THE PROBLEM: Return all the entries exactly, keeping pictures out.
★ ★ ★
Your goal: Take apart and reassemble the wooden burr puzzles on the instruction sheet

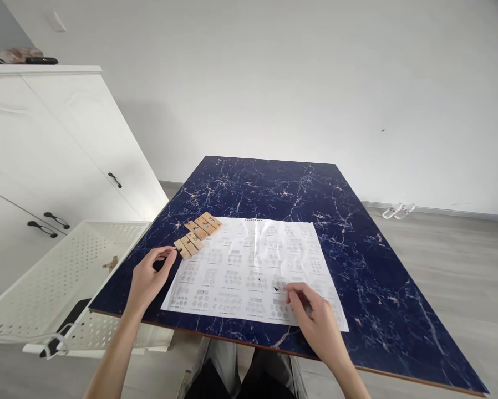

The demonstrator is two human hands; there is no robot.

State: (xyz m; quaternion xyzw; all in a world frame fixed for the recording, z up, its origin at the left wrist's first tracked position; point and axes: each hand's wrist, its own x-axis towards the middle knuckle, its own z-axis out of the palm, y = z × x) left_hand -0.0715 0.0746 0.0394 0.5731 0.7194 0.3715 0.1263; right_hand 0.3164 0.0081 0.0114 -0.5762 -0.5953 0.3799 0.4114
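Observation:
My left hand (151, 277) is at the left edge of a printed sheet of paper (240, 277), thumb and forefinger pinched at the corner of the nearest wooden tile. A small dark spot shows at its fingertips; what it is I cannot make out. Several light wooden tiles with dark cut-outs or marks (189, 245) lie in two slanted rows over the sheet's upper left corner. On the sheet's lower right rests my right hand (315, 318), its fingers curled and the fingertips close together. Beside them is a small black piece (276, 288). Whatever those fingers hold, if anything, is hidden.
The sheet lies on a dark blue marble-patterned table (265, 188). To the left stand a white cabinet (66, 149) and, below the tabletop, a perforated white basket (45, 277) with a brown piece inside. White sandals (399, 211) are on the floor at right.

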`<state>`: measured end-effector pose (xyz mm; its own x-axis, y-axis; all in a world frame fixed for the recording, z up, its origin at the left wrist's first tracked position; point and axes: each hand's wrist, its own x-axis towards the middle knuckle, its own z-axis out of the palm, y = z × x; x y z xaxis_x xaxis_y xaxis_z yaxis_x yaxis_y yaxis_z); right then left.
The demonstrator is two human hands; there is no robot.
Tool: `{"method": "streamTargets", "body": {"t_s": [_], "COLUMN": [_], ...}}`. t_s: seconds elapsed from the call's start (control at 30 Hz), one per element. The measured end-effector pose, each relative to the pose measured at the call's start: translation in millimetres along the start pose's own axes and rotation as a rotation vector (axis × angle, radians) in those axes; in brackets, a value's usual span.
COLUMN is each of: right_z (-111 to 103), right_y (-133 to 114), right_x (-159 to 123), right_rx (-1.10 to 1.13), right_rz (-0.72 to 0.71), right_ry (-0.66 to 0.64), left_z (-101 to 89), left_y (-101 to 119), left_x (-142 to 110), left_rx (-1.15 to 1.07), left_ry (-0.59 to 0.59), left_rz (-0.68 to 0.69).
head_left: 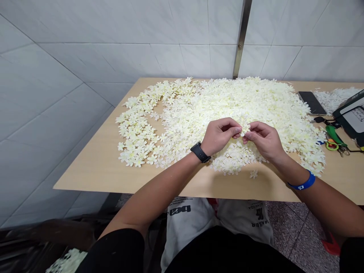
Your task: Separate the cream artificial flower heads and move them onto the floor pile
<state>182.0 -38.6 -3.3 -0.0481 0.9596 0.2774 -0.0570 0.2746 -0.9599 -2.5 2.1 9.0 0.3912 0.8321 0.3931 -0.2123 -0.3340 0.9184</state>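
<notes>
Between my two hands, just above the heap, is a small cream-white artificial flower (245,129). My left hand (221,134) pinches it from one side with thumb and forefinger. From the other side my right hand (264,139) grips it, also with thumb and fingertips. How many layers of petals the flower has I cannot make out. Under and behind both hands spreads a wide pile of loose flower pieces (244,96) with pale yellow centres. A looser band of yellower flowers (135,138) curves along its left side. One single flower (253,174) lies near the front edge.
The light wooden table (105,176) meets a tiled wall at the back. To the right are a dark phone (312,102), a heap of small white pieces (335,99), a green key holder with keys (335,136) and a dark box (352,113). More flowers (67,261) show low at the left.
</notes>
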Motion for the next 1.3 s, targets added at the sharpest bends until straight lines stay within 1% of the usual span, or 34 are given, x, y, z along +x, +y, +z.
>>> {"method": "streamTargets", "body": {"t_s": [0.27, 0.5, 0.67, 0.8, 0.93, 1.13, 1.3], "right_z": [-0.9, 1.5, 0.7, 0.0, 3.3, 6.5, 4.8], "right_y": [1.2, -1.6, -1.4, -2.1, -6.5, -12.2, -12.3], "right_x": [0.1, 0.9, -0.2, -0.4, -0.7, -0.1, 1.3], "right_rx": [0.075, 0.077, 0.090, 0.038, -0.034, -0.120, -0.144], "right_rz": [-0.008, 0.029, 0.028, 0.024, 0.007, 0.007, 0.013], "right_ry": [-0.030, -0.004, -0.025, -0.012, 0.024, 0.086, 0.095], "left_z": [-2.3, -2.7, -3.3, -4.0, -3.3, -4.3, -6.9], "left_y": [0.2, -0.8, 1.3, 1.4, -1.0, -4.2, -8.0], "left_x": [1.4, 3.0, 4.1, 4.1, 3.3, 3.8, 6.0], "left_rx": [-0.022, -0.060, -0.068, -0.081, -0.057, 0.028, 0.092], "left_ry": [-0.044, -0.064, -0.078, -0.098, -0.121, -0.098, -0.071], "left_rz": [-0.016, -0.024, -0.050, -0.072, -0.053, -0.025, -0.004]}}
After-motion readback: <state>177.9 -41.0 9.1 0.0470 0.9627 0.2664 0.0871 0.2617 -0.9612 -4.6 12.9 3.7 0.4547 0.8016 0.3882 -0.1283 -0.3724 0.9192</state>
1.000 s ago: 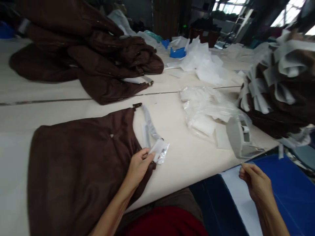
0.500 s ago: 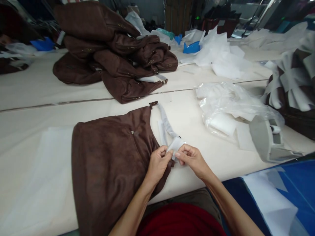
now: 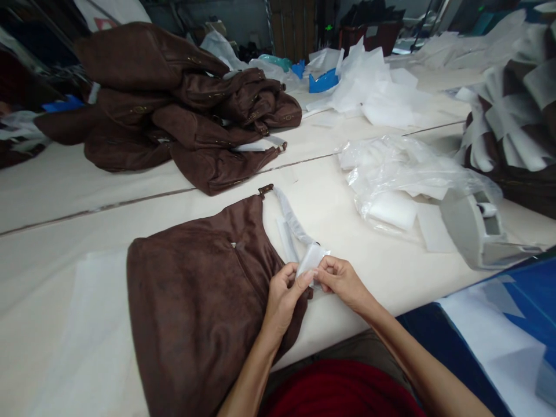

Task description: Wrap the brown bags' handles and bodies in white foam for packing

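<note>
A brown handbag lies flat on the table in front of me. Its strap, covered in white wrapping, curves out on the right side from a brown tab with metal fittings. Near the strap's lower end, a piece of white foam sheet is pinched between the fingers of my left hand. My right hand is closed on the right edge of the same sheet, fingertips close to the left thumb. The strap end under the sheet is hidden.
A heap of brown bags sits at the back left. To the right lie a clear plastic bag with white sheets and a grey tape dispenser. White sheets pile up behind. Wrapped bags stand at far right.
My left thumb has moved right across the sheet, nearer my right fingertips. Both hands still pinch the sheet. The camera view has turned slightly.
</note>
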The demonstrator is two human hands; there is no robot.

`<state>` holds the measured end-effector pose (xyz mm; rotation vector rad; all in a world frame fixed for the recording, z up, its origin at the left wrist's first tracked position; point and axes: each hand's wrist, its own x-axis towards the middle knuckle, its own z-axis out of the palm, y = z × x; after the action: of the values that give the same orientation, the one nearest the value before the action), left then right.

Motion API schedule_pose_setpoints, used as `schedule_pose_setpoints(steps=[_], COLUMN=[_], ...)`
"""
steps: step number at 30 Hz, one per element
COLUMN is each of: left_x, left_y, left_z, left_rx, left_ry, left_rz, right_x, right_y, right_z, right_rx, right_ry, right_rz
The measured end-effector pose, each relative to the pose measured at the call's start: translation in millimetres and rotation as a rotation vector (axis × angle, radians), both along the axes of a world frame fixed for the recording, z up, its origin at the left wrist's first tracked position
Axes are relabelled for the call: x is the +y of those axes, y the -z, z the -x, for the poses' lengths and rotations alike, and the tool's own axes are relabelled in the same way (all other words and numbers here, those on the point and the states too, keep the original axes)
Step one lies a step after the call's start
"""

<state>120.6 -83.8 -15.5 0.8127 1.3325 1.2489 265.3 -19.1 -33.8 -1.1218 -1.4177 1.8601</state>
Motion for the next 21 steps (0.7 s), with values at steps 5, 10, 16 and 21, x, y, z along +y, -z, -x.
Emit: schedule_pose_setpoints(steps=[5, 10, 16, 21], left_x=[0.9, 1.1, 1.9, 1.8], left_y=[5.1, 1.7, 2.8, 4.8], left_z=[0.9, 5.3, 10.6, 14.3], left_rx=[0.063, -0.019, -0.077, -0.041], left_ry=[-0.027, -0.04, -0.082, -0.061], left_rz=[0.017, 0.054, 0.104, 0.101], right_x=[8.4, 12.2, 8.2, 6.8], right_y=[-7.5, -2.0, 5.3, 2.4], right_z=[-12.9, -9.5, 11.7, 16.1], right_rx=[0.059, 0.14, 0.171, 0.237], right_ry=[-0.136, -0.192, -0.164, -0.141], right_rz=[0.023, 0.078, 0.092, 0.078])
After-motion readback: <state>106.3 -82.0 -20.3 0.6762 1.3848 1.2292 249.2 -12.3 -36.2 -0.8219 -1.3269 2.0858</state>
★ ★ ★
WRITTEN RESPONSE:
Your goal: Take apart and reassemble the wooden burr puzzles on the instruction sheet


The demonstrator is two human hands; there is no robot.

State: (xyz m; quaternion xyzw; all in a world frame fixed for the recording, z up, its origin at the left wrist's first tracked position; point and axes: each hand's wrist, its own x-axis towards the middle knuckle, its own z-axis out of the palm, y = z × x) left_hand -0.0715 0.0746 0.0394 0.5731 0.7194 0.3715 0.1263; right_hand 0.3164 0.0081 0.0114 -0.5762 -0.5953 0.3799 0.4114
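Observation:
My left hand (151, 277) is at the left edge of a printed sheet of paper (240, 277), thumb and forefinger pinched at the corner of the nearest wooden tile. A small dark spot shows at its fingertips; what it is I cannot make out. Several light wooden tiles with dark cut-outs or marks (189, 245) lie in two slanted rows over the sheet's upper left corner. On the sheet's lower right rests my right hand (315, 318), its fingers curled and the fingertips close together. Beside them is a small black piece (276, 288). Whatever those fingers hold, if anything, is hidden.
The sheet lies on a dark blue marble-patterned table (265, 188). To the left stand a white cabinet (66, 149) and, below the tabletop, a perforated white basket (45, 277) with a brown piece inside. White sandals (399, 211) are on the floor at right.
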
`<state>`: measured end-effector pose (xyz mm; its own x-axis, y-axis; all in a world frame fixed for the recording, z up, its origin at the left wrist's first tracked position; point and axes: each hand's wrist, its own x-axis towards the middle knuckle, its own z-axis out of the palm, y = z × x; x y z xaxis_x xaxis_y xaxis_z yaxis_x yaxis_y yaxis_z); right then left.
The demonstrator is two human hands; there is no robot.
Tool: `{"method": "streamTargets", "body": {"t_s": [_], "COLUMN": [_], ...}}`. t_s: seconds elapsed from the call's start (control at 30 Hz), one per element. The measured end-effector pose, each relative to the pose measured at the call's start: translation in millimetres along the start pose's own axes and rotation as a rotation vector (axis × angle, radians) in those axes; in brackets, a value's usual span.
COLUMN is each of: right_z (-111 to 103), right_y (-133 to 114), right_x (-159 to 123), right_rx (-1.10 to 1.13), right_rz (-0.72 to 0.71), right_ry (-0.66 to 0.64), left_z (-101 to 89), left_y (-101 to 119), left_x (-142 to 110), left_rx (-1.15 to 1.07), left_ry (-0.59 to 0.59), left_rz (-0.68 to 0.69).
head_left: 
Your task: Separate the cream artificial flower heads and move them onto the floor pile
<state>182.0 -38.6 -3.3 -0.0481 0.9596 0.2774 -0.0570 0.2746 -0.9599 -2.5 2.1 9.0 0.3912 0.8321 0.3931 -0.2123 -0.3340 0.9184</state>
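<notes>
Between my two hands, just above the heap, is a small cream-white artificial flower (245,129). My left hand (221,134) pinches it from one side with thumb and forefinger. From the other side my right hand (264,139) grips it, also with thumb and fingertips. How many layers of petals the flower has I cannot make out. Under and behind both hands spreads a wide pile of loose flower pieces (244,96) with pale yellow centres. A looser band of yellower flowers (135,138) curves along its left side. One single flower (253,174) lies near the front edge.
The light wooden table (105,176) meets a tiled wall at the back. To the right are a dark phone (312,102), a heap of small white pieces (335,99), a green key holder with keys (335,136) and a dark box (352,113). More flowers (67,261) show low at the left.
</notes>
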Motion for the next 1.3 s, targets added at the sharpest bends until straight lines stay within 1% of the usual span, or 34 are given, x, y, z along +x, +y, +z.
>>> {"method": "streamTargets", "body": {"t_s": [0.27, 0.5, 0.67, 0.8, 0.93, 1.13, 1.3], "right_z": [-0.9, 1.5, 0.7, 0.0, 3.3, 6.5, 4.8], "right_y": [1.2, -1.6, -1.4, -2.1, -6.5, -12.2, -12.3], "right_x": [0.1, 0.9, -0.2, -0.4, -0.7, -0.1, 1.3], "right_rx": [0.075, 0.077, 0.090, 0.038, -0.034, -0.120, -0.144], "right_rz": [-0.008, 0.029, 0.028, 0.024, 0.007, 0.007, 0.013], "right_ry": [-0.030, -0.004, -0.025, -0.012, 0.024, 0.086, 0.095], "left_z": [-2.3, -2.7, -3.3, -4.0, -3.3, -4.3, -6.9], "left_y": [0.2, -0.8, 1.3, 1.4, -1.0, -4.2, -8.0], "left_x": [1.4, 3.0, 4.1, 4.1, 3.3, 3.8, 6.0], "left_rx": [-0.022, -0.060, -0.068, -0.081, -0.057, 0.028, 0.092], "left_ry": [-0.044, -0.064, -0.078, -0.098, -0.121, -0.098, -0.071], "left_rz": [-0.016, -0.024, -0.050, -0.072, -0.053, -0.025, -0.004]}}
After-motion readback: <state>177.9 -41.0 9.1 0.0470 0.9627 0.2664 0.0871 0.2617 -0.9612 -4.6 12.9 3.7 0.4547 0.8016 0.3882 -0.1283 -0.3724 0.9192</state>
1.000 s ago: 
0.500 s ago: 
now: 

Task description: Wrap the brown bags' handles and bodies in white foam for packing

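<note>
A brown handbag lies flat on the table in front of me. Its strap, covered in white wrapping, curves out on the right side from a brown tab with metal fittings. Near the strap's lower end, a piece of white foam sheet is pinched between the fingers of my left hand. My right hand is closed on the right edge of the same sheet, fingertips close to the left thumb. The strap end under the sheet is hidden.
A heap of brown bags sits at the back left. To the right lie a clear plastic bag with white sheets and a grey tape dispenser. White sheets pile up behind. Wrapped bags stand at far right.
My left thumb has moved right across the sheet, nearer my right fingertips. Both hands still pinch the sheet. The camera view has turned slightly.
</note>
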The demonstrator is two human hands; there is no robot.

`<state>` holds the measured end-effector pose (xyz mm; rotation vector rad; all in a world frame fixed for the recording, z up, its origin at the left wrist's first tracked position; point and axes: each hand's wrist, its own x-axis towards the middle knuckle, its own z-axis out of the palm, y = z × x; after the action: of the values that give the same orientation, the one nearest the value before the action), left then right.

Motion API schedule_pose_setpoints, used as `schedule_pose_setpoints(steps=[_], COLUMN=[_], ...)`
"""
steps: step number at 30 Hz, one per element
COLUMN is each of: left_x, left_y, left_z, left_rx, left_ry, left_rz, right_x, right_y, right_z, right_rx, right_ry, right_rz
The measured end-effector pose, each relative to the pose measured at the call's start: translation in millimetres and rotation as a rotation vector (axis × angle, radians), both along the axes of a world frame fixed for the recording, z up, its origin at the left wrist's first tracked position
Axes are relabelled for the call: x is the +y of those axes, y the -z, z the -x, for the poses' lengths and rotations alike, and the tool's own axes are relabelled in the same way (all other words and numbers here, those on the point and the states too, keep the original axes)
Step one lies a step after the call's start
"""

<state>120.6 -83.8 -15.5 0.8127 1.3325 1.2489 265.3 -19.1 -33.8 -1.1218 -1.4177 1.8601</state>
Motion for the next 21 steps (0.7 s), with values at steps 5, 10, 16 and 21, x, y, z along +y, -z, -x.
Emit: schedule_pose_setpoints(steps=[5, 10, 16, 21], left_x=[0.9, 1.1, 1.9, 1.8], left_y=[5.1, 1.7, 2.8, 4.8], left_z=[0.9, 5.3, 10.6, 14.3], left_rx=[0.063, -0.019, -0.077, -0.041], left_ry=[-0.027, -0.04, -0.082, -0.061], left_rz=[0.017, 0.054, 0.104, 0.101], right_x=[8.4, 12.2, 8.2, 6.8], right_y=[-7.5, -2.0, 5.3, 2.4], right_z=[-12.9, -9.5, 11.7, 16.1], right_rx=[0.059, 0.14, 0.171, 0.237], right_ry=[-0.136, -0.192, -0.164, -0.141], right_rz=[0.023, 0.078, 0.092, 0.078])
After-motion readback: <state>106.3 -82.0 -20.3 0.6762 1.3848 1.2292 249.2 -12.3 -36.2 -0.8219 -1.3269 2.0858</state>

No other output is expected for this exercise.